What to produce:
Please set down the listing exactly, from the first line to the last.

[Opening Stored data section]

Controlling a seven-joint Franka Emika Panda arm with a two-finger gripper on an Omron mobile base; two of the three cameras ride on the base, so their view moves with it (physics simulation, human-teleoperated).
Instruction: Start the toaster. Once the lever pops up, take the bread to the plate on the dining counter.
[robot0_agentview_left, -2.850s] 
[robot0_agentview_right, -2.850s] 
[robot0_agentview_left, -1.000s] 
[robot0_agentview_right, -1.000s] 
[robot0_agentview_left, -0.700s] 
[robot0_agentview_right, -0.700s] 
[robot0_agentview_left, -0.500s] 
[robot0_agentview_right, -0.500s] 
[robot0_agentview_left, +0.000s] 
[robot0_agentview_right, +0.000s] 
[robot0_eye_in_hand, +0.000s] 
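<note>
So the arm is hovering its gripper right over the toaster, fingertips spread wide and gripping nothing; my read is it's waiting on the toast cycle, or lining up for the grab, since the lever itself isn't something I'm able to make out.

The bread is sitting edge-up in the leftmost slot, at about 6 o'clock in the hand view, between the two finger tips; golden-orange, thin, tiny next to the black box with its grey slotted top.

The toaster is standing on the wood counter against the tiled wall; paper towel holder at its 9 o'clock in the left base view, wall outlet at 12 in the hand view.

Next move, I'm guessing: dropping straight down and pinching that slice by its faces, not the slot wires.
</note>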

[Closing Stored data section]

Problem solution:
Controlling a seven-joint Franka Emika Panda arm with a two-finger gripper on an Omron mobile base; two of the three cameras ride on the base, so their view moves with it (physics simulation, human-teleoperated).
Instruction: Start the toaster. Once the lever pops up, take the bread to the plate on the dining counter.
[robot0_agentview_left, -2.850s] 
[robot0_agentview_right, -2.850s] 
[robot0_agentview_left, -1.000s] 
[robot0_agentview_right, -1.000s] 
[robot0_agentview_left, -0.700s] 
[robot0_agentview_right, -0.700s] 
[robot0_agentview_left, -0.500s] 
[robot0_agentview_right, -0.500s] 
[robot0_agentview_left, +0.000s] 
[robot0_agentview_right, +0.000s] 
[robot0_eye_in_hand, +0.000s] 
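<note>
So the arm is hovering its gripper right over the toaster, fingertips spread wide and gripping nothing; my read is it's waiting on the toast cycle, or lining up for the grab, since the lever itself isn't something I'm able to make out.

The bread is sitting edge-up in the leftmost slot, at about 6 o'clock in the hand view, between the two finger tips; golden-orange, thin, tiny next to the black box with its grey slotted top.

The toaster is standing on the wood counter against the tiled wall; paper towel holder at its 9 o'clock in the left base view, wall outlet at 12 in the hand view.

Next move, I'm guessing: dropping straight down and pinching that slice by its faces, not the slot wires.
</note>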

Nothing further is needed to complete the exercise.